Psychologist Michael J. Salamon (on the Awareness Center board) responds to Michael Schick:
I am amazed at how many of us are more interested in "shooting the messengers" than in attempting to use this information to help us serve our communities better. I was having a discussion about this topic the other day with a member of the Nefesh community who insisted that the study was not of rigorous random design and therefore could not be considered valid. I asked the person if they were familiar with survey techniques and non-parametric research. They were not. How then can they speak of validity in this study? They went on to say that they see a great many clients and only (ONLY!) about 10 percent of their have been sexually abused. My response was twofold: How can you generalize from your practice to another and that they do not specialize in these types of cases. I mentioned another of our colleagues who does specialize in this form of abuse who has more than half of their case load consisting of clients that were sexually abused. Are there flaws in this study? Sure. Does that invalidate it? Absolutely not (for statistical reasons far too complex to discuss here. (For those interested in this statistical issue I suggest you start with the many articles and books by Cohen & Cohen on power) The shame is that, even today, sexual predators may be encouraged to continue their ways because they take solace in the fact that the frum community is minimizing the problem. Please, let us take this study and use it to help our communities. Don’t shoot the messengers!
Marvin Schick has done another despicable thing.
To those who follow Schick’s writings, this is not surprising. Schick has spent much of his adult life covering for haredim.
When Hella Winston’s book Unchosen was published, Schick wrote a libelous review. I called him and challenged him to produce facts. He never did, at one point claiming illness as an excuse.
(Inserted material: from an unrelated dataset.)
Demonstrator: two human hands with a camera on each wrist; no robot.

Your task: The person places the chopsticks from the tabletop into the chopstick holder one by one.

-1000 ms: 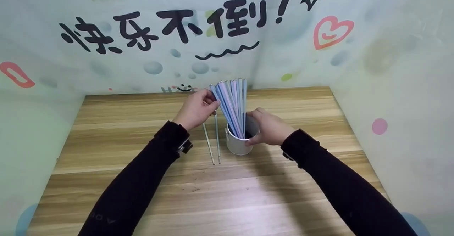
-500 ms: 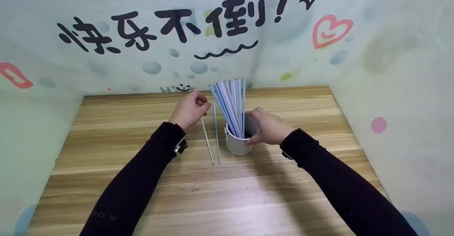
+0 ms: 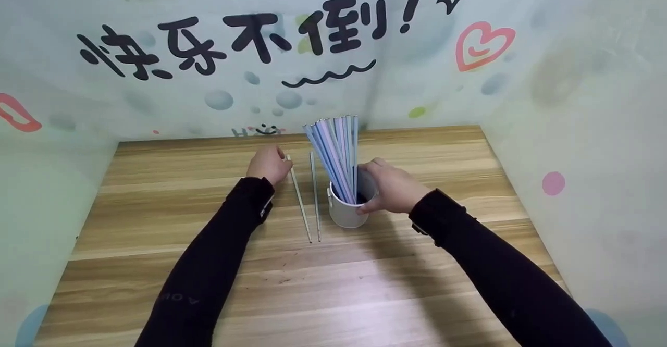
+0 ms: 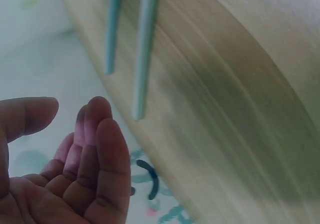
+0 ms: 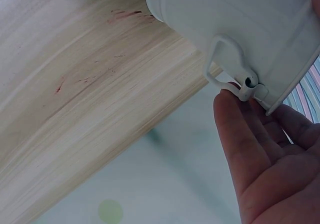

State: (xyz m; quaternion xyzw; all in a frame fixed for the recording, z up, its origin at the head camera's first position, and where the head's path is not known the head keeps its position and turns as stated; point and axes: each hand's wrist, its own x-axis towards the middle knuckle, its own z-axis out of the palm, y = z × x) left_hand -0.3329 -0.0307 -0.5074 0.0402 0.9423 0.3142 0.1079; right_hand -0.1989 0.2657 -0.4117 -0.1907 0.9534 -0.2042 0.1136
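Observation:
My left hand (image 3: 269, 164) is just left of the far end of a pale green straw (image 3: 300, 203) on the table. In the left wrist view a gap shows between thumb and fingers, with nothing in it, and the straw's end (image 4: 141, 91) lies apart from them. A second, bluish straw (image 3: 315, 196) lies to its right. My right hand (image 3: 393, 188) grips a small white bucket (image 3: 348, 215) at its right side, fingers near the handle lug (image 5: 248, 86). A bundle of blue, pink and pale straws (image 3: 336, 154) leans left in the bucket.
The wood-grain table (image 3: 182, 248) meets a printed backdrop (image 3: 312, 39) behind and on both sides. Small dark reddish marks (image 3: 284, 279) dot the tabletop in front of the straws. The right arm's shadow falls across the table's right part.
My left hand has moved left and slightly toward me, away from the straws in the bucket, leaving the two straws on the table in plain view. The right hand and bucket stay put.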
Schick libeled Winston on the pages of the New York Jewish Week, in an unlabeled advertisement meant to look like a news report or in-house column. The Jewish Week’s Associate Publisher Rich Waloff told me the line designating Schick’s ‘columns’ as advertising had "somehow" "inadvertently" "dropped out" months before. But Waloff did not understand why the Jewish Week had to answer any questions about its policies, and he refused to name the sponsor of Schick’s ads or to apologize to anyone for the lack of labeling.